Some allow these feelings to take over as they know from years past that this is short lived. After the New Year, the emotions of happiness and peacefulness come back. Others don’t find it as easy to release themselves of their sadness/darkness.

Everyone is different as some really don’t want to feel the unhappiness anymore and they get to a point when they have had enough sadness. At that point, they may try to find a way to remember the good things allowing themselves to change their way of thinking. 

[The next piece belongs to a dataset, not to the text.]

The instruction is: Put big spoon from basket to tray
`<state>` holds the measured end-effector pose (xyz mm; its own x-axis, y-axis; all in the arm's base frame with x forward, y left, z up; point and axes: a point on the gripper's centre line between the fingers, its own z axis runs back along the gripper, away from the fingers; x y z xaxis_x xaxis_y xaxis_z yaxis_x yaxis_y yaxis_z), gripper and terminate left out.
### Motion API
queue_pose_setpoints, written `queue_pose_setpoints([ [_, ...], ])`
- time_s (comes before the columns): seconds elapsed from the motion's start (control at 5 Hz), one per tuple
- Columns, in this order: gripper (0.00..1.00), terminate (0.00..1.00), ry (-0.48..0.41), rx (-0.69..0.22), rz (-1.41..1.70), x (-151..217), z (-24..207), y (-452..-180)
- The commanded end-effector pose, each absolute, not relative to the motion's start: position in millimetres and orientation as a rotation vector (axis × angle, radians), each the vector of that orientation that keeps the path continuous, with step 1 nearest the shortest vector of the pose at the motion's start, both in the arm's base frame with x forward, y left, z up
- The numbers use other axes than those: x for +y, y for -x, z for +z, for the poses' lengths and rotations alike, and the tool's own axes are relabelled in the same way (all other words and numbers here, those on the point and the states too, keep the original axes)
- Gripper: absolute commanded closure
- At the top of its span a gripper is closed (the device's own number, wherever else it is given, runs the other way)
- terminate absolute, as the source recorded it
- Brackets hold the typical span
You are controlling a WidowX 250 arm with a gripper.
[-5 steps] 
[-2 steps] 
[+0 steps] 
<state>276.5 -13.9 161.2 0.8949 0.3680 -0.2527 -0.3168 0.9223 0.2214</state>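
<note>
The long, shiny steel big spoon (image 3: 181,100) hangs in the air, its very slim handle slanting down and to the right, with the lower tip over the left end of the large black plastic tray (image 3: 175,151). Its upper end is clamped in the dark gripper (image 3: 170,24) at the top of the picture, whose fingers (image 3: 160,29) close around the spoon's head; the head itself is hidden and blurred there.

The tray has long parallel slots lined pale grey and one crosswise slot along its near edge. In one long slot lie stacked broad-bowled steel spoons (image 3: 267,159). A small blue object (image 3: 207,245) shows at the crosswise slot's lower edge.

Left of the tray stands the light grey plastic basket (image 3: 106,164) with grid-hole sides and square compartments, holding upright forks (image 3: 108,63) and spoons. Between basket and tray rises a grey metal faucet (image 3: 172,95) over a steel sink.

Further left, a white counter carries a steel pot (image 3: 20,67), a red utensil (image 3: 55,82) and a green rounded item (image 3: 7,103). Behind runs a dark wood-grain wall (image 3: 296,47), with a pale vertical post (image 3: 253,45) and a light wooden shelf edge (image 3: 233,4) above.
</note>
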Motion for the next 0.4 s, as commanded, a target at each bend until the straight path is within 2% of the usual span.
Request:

Imagine giving yourself the freedom to think differently. What would it be like if this year you embraced the holiday your loved one enjoyed?  If you allowed yourself to live in the moment of the holiday?  If you allowed yourself to reach into the times when holidays were enjoyable? In the end, what is the worst thing that will happen if you gave yourself the chance to take pleasure during these times?

Remember that Cognitive Behavioral therapy helps when one wants to change their current thought pattern.  If you are a person who feels the holiday blues, give yourself the gift of therapy so that you can learn to enjoy this time with those you love.